Cambridge University Library officials have spent six months searching for a sponsor – and have failed to find one.
The library, currently known simply as “University Library”, has no major benefactor, unlike its rival, the Bodleian.
The Bod is named after an early 17th Century donor, Sir Thomas Bodleian, who donated books and money to the library.
Some feared a “Tesco Library” could taint the picturesque town if the supermarket giant became the new benefactor.
The library is still advertising for a sponsor on its website, though with the caveat of the University’s approval.
“Any proposal for a major benefaction, including the recognition of such generosity through appropriate naming opportunities, would be subject to the University’s stringent approval processes,” they say.
Professor Mary Beard, a Classics lecturer at Newnham College, Cambridge, said that University Library “is the most precious resource in the whole of East Anglia – it’s our equivalent of the Large Hadron Collider”.
University Library is a deposit library and can obtain one copy of everything published in the UK. It also houses famous manuscripts such as the Gutenberg Bible from 1455, the earliest European example of a book produced using moveable type.
Students appear to appreciate that to stay competitive, their library needs money, but are worried that a sponsor could get in the way of the library’s purpose.
“I would have no real problem with sponsorship as long as it was a reputable company and if it meant improvements to library services. There shouldn’t be intrusive advertising or a bias in the books they get in,” said Tom Tyldesley, a student at Christ’s College, Cambridge.

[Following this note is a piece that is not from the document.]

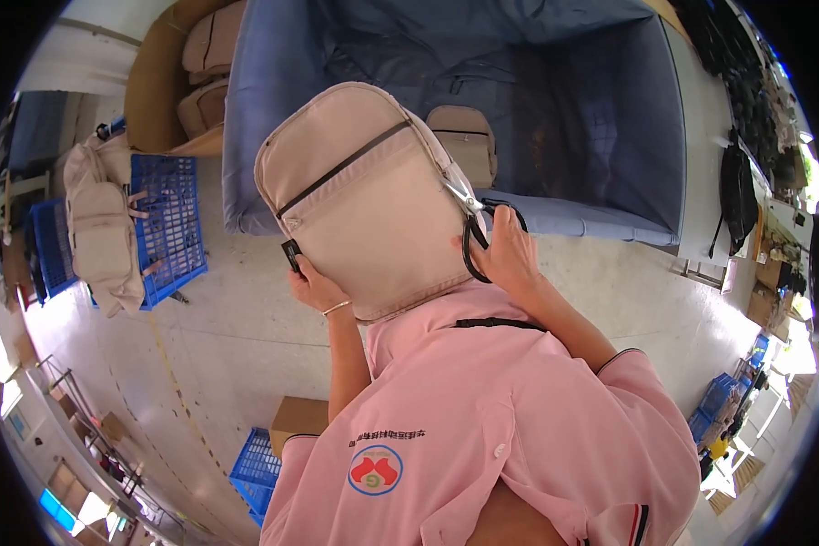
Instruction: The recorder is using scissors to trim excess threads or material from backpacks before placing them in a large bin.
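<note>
A beige backpack [373, 218] with a dark zipper line across its front is held up before my body, tilted a little. My left hand [318, 286] grips its lower left edge, beside a small black tag [291, 256]. In my right hand [511, 253] is a pair of scissors [470, 206] with black handles. The silver blades lie against the backpack's right side seam. Whether they touch a thread there is too small to tell.
Beyond the backpack stands a large bin lined with blue-grey fabric [601, 127], with another beige backpack [465, 144] inside. To the left are a cardboard container [159, 100] holding beige bags and a blue crate [175, 232] with a beige backpack [102, 232] against it.
</note>
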Available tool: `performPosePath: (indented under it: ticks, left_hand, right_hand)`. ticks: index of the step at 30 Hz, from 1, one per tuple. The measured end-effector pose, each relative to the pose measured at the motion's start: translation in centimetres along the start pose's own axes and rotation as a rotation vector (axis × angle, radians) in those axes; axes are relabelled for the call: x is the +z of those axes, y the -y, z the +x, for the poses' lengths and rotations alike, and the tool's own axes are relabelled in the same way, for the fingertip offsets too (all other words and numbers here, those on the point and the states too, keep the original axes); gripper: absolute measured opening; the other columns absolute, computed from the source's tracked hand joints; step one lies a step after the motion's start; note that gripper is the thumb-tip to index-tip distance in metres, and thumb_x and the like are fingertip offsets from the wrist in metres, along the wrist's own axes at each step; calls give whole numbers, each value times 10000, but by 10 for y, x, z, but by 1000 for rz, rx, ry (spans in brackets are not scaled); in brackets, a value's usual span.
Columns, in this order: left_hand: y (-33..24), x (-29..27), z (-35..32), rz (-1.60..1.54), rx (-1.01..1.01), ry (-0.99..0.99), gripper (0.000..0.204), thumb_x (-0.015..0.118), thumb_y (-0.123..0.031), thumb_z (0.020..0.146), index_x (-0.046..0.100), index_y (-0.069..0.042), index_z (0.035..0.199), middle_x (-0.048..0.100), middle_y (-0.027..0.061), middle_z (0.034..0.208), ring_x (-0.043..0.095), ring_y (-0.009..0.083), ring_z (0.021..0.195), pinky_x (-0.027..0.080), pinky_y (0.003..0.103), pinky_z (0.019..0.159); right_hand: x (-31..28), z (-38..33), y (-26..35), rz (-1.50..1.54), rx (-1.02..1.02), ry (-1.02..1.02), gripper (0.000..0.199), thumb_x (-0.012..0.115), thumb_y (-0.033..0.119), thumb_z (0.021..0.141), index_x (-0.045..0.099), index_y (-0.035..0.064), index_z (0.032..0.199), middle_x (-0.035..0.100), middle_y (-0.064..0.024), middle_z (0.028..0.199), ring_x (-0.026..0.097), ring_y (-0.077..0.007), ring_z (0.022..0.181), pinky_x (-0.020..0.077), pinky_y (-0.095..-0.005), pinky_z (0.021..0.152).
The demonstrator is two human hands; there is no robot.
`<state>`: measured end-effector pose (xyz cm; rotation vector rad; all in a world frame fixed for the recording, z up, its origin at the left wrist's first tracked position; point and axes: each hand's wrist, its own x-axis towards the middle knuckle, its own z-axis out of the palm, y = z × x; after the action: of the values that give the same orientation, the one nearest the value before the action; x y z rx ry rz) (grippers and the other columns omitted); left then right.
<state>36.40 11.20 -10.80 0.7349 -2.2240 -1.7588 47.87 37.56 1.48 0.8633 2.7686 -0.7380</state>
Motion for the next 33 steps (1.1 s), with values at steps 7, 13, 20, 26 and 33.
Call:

Another Cambridge student, Adam Wawrzynski, agreed but expressed fondness for University Library’s current name.
“The sponsorship of the library is a good idea, as it would provide extra funding to maintain its high standard. Whatever it may be named officially, it will always be the UL to us,” Wawrzynski said.
New Hall at Cambridge was recently renamed Murray Edwards College after a benefactor donated £30 million. According to Wawrzynski, students simply “ignore” the new name because it “sounds far too much like a bookmakers”.